§ **Exercise instructions**: Please restate the data that follows, leaving every word in place.

══ Data segment

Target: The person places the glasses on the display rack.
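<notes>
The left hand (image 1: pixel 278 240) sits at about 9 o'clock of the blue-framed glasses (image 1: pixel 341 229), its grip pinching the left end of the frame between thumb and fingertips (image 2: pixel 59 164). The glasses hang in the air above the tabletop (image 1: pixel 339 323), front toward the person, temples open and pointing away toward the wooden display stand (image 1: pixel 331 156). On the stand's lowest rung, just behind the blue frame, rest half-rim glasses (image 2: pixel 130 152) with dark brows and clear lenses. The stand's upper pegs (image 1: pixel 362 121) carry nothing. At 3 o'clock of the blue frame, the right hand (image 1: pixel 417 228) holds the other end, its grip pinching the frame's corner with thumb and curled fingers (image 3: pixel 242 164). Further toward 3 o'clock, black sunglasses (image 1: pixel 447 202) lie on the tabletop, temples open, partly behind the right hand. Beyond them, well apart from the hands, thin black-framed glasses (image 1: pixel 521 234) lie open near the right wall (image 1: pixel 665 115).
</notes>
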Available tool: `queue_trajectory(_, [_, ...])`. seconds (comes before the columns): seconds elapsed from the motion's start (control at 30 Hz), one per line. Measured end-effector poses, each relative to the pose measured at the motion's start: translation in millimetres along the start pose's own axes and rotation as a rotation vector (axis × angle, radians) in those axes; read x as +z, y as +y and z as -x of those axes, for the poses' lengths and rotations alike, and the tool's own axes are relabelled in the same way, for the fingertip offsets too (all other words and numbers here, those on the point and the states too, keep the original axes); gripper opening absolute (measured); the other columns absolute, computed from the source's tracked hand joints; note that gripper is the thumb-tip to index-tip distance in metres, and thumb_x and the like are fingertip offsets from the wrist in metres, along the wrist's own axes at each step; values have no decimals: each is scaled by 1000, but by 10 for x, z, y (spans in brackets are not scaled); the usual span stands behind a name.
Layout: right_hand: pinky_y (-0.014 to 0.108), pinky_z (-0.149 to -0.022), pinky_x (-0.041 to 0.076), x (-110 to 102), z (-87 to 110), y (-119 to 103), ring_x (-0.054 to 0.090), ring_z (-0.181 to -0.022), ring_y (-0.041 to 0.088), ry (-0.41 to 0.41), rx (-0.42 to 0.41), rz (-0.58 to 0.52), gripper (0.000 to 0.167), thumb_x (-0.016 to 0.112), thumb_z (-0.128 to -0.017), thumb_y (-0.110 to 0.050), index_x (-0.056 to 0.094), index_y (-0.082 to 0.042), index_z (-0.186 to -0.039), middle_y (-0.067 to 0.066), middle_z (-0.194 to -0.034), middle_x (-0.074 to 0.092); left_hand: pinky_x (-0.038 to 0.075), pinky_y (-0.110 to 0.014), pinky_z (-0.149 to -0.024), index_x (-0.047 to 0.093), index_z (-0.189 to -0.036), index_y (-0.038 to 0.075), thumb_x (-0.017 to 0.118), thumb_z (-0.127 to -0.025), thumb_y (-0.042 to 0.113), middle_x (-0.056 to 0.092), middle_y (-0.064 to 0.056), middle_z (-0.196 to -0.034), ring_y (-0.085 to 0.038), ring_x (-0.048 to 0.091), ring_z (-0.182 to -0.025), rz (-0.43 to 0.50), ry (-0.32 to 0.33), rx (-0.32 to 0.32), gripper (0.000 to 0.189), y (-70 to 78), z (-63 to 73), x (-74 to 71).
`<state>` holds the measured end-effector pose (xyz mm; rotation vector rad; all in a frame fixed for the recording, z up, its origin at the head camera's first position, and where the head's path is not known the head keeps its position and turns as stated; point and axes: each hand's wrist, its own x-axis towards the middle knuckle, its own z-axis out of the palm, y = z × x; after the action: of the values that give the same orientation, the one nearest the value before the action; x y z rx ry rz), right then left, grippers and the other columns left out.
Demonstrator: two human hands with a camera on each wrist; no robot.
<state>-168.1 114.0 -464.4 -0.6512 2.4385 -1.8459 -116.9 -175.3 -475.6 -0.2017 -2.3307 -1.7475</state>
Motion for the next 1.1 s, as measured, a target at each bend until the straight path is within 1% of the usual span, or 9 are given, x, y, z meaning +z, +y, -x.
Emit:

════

§ **Exercise result**:
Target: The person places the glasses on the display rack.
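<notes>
The left hand (image 1: pixel 278 240) sits at about 9 o'clock of the blue-framed glasses (image 1: pixel 341 229), its grip pinching the left end of the frame between thumb and fingertips (image 2: pixel 59 164). The glasses hang in the air above the tabletop (image 1: pixel 339 323), front toward the person, temples open and pointing away toward the wooden display stand (image 1: pixel 331 156). On the stand's lowest rung, just behind the blue frame, rest half-rim glasses (image 2: pixel 130 152) with dark brows and clear lenses. The stand's upper pegs (image 1: pixel 362 121) carry nothing. At 3 o'clock of the blue frame, the right hand (image 1: pixel 417 228) holds the other end, its grip pinching the frame's corner with thumb and curled fingers (image 3: pixel 242 164). Further toward 3 o'clock, black sunglasses (image 1: pixel 447 202) lie on the tabletop, temples open, partly behind the right hand. Beyond them, well apart from the hands, thin black-framed glasses (image 1: pixel 521 234) lie open near the right wall (image 1: pixel 665 115).
</notes>
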Available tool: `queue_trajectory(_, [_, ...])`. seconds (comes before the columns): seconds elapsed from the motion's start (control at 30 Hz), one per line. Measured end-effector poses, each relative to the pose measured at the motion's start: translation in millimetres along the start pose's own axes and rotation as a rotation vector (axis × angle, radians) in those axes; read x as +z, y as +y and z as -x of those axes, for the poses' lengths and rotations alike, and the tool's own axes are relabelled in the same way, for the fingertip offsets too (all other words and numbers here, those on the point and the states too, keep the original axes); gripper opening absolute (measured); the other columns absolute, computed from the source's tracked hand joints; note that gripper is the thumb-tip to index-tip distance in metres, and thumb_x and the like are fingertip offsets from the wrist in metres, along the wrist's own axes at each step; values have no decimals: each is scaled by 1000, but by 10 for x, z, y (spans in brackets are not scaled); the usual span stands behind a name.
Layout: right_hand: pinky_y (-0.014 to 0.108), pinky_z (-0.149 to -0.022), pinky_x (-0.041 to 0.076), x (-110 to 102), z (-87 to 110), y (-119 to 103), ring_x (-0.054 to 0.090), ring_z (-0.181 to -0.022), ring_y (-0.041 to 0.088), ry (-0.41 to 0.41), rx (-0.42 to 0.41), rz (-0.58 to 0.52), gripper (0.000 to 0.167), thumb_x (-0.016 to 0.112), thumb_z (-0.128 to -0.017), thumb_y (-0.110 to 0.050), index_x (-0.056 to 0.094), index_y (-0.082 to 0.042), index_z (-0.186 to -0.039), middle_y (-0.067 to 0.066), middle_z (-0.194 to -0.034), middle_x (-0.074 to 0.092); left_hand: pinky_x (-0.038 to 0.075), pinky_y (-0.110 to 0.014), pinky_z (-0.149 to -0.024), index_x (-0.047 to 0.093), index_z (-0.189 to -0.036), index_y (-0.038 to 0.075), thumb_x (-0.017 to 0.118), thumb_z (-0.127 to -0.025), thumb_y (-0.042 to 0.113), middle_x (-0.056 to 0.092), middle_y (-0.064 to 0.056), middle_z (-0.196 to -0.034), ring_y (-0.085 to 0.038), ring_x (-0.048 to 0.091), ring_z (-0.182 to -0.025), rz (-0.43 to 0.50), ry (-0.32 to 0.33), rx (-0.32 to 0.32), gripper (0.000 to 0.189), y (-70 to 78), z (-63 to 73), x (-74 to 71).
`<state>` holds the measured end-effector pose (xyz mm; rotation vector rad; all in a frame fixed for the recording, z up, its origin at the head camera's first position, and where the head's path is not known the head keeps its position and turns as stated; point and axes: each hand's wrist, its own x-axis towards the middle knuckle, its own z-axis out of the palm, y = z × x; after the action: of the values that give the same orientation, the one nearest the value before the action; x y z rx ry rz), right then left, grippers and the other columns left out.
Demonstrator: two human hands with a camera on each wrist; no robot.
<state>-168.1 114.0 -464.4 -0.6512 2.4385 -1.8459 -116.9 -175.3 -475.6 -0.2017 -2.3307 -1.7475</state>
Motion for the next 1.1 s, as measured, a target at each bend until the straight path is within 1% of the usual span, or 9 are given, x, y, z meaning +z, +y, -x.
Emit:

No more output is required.